Her şey tek bir televizyon kanalıyla başladı. Yayıncılığın ilk yıllarında, tek kanallı dönemde hayatımızın ufacık bir alanını işgal eden diziler artık trafik de dahil olmak üzere her yerde yanımızda.
Tarihi, coğrafyası, sosyolojisiyle çağın en eğlenceli bağımlılığı mercek altında…
“Bizim hayatımız dizi.” 2000 yılı. Fransa’dayım… Türk dizilerindeki kadın imgeleri ve bunların Türkiye ve Fransa’daki göçmen işçiler tarafından YORUMLANMA biçimlerini konu alan doktora tezimin saha çalışmaları için oradayım. Sayısız görüşme yapıyorum bu çalışma kapsamında ve girişteki yorum da 40’lı yaşlarında, evli, üç çocuklu, küçük bir konfeksiyon atölyesi sahibi bir erkekten geliyor. Henüz farkında değil ama, uzun yıllardır orada yaşayan türkiye kökenli bu işletmeci ile yaptığımız görüşme sırasında ağzından dökülüveren bu yorum, kısa sürede tüm topluma mal olacak…
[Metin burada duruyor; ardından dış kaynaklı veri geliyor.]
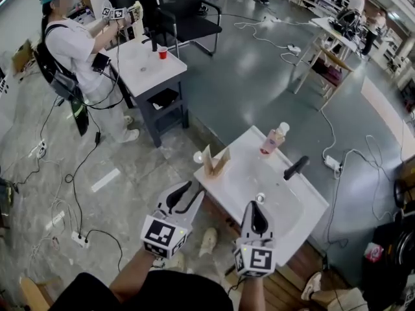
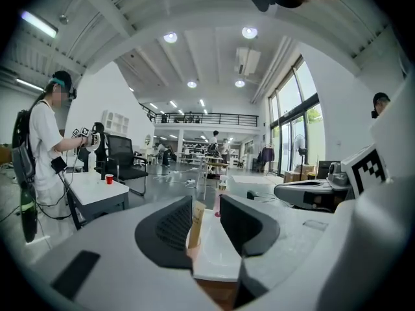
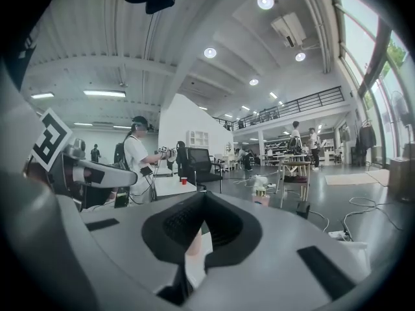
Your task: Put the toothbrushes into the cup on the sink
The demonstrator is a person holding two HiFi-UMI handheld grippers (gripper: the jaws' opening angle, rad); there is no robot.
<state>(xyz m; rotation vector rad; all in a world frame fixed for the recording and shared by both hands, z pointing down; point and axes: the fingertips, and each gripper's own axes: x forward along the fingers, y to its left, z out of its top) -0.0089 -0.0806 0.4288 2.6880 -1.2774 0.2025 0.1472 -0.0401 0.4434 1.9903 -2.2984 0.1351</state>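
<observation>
The white sink (image 1: pixel 295 220) stands in the middle of the head view, with a black tap (image 1: pixel 296 167) at its far side. Two tan, flat toothbrush-like pieces (image 1: pixel 216 162) stand upright in a V at its left corner, and I cannot make out the cup. My left gripper (image 1: pixel 193 190) hovers open just short of that corner with nothing in it. In the left gripper view one tan piece (image 2: pixel 196 220) shows through the gap of the left gripper (image 2: pixel 206 206), farther off. My right gripper (image 1: pixel 258 205) is shut over the sink's near edge. The right gripper (image 3: pixel 202 199) holds nothing I can see.
A pink bottle (image 1: pixel 273 139) stands at the sink's far corner. A person (image 1: pixel 78 57) with grippers works at a white table (image 1: pixel 146 67) bearing a red cup (image 1: pixel 163 52). Cables and a power strip (image 1: pixel 79 240) lie on the floor at left.
</observation>
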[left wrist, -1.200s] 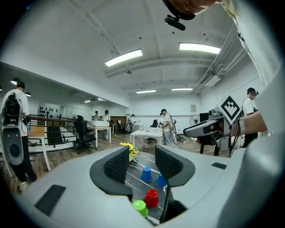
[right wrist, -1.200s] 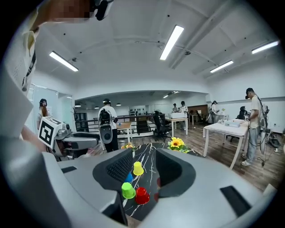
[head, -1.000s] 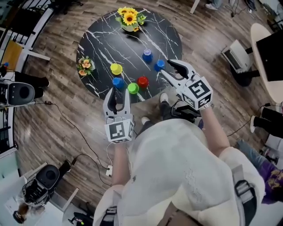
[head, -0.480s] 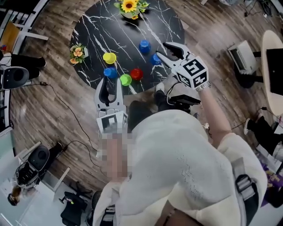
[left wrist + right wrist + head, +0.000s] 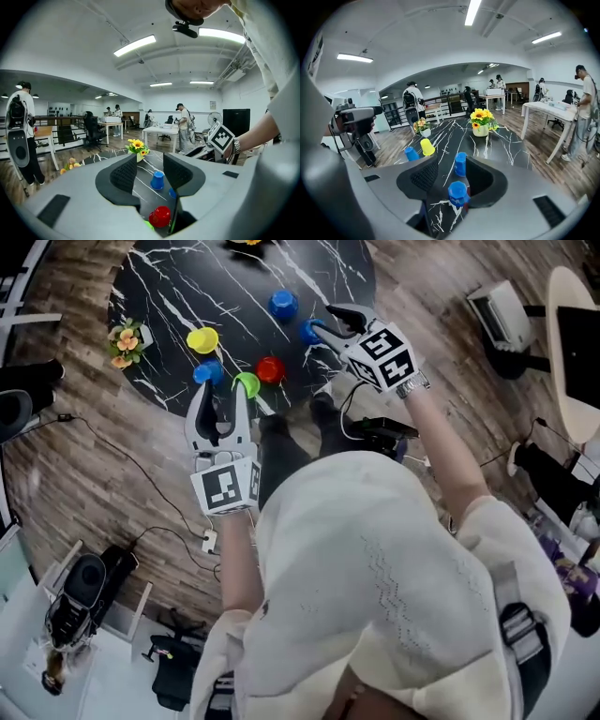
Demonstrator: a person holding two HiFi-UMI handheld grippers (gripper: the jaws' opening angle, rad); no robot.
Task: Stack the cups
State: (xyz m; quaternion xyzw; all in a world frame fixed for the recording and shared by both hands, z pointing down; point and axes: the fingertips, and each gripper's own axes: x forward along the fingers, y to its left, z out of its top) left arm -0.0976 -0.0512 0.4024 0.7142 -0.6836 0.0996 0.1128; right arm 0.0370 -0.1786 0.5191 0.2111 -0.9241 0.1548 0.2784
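We have lowered both tongs toward the table [image 5: 159, 306]; the right gripper [image 5: 323, 322], its jaws just opening round the blue cup [image 5: 308, 332] at the table's four o'clock, should centre it before closing, while the left gripper [image 5: 218, 409] hangs open, holding nothing.

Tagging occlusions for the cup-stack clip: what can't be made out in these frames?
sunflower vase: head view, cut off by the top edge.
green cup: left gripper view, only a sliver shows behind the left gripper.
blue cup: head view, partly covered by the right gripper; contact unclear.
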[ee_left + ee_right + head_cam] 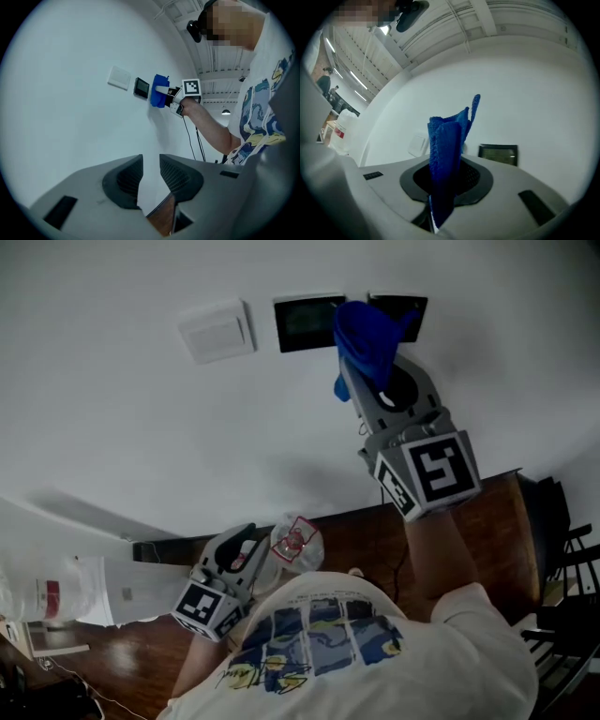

Aynı yıl yayımlanan bir gazete röportajında, sahibine atıfla kullandığım bu saptamaya kısa bir Google araştırmasıyla pek çok makale ve metinde rastlayabilirsiniz bugün…
O, Fransa’da yaşayan, tatillerde Türkiye’ye gelen bir insan ve çizdiği profil de, diziler konusunda dile getirilen bazı genel geçer açıklamaların aslında doğru olmadığının bir kanıtı niteliğinde. Neden mi? Bir zamanlar dizileri “kadınların sevdiği tür” olarak niteleyen, hatta içselleşmiş bir cinsiyetçilikle gündüz kuşağı dizilerine “pembe dizi” adı veren veya sinema, sergi, konser gibi etkinliklere katılmayan, kitap okumayan, orta–alt sınıfların sevdiği bir tür olarak niteleyen zihniyetin ciddi bir yanılgı içinde olduğu artık sayısız veriyle apaçık ortada. Evet, dünyanın birçok başka ülkesinde olduğu gibi, Türkiye’de de, erkeklerin –çok kitap okuyan ya da film festivallerinin zor bulunan biletleri için uzun saatler kuyrukta bekleyecek kadar sinefillerin dahi– TV dizilerini izlediği bilinen bir gerçek.
Aslında “Bizim hayatımız dizi” iki taraflı okunabilir bir yorum aynı zamanda. Yani bir anlamıyla hayatlarımız dizi, diğer açıdan bakıldığında da diziler hayatımız. Hal böyle olunca hem gündelik hayatımıza, hem de sosyal bilimlerin birçok dalının tam orta yerine yeni bir sosyolojik olgu damgasını vurmuş oluyor: Diziler. Günümüzde Türkiye’de diziler gerçek anlamda bir toplumsal–kültürel fenomen veya antropolog Marcel Mauss’un deyimiyle bir “bütüncül olgu” boyutuna bürünmüş durumda. Mauss bu kavramı tüketim, moda ve iletişim gibi, bir toplumun tüm özelliklerinin ve dinamiklerinin açıklanabileceği durumlar için kullanıyor. Günümüzde diziler de diğer sayılanlar gibi bir “bütüncül olgu” olarak karşımıza çıkıyor.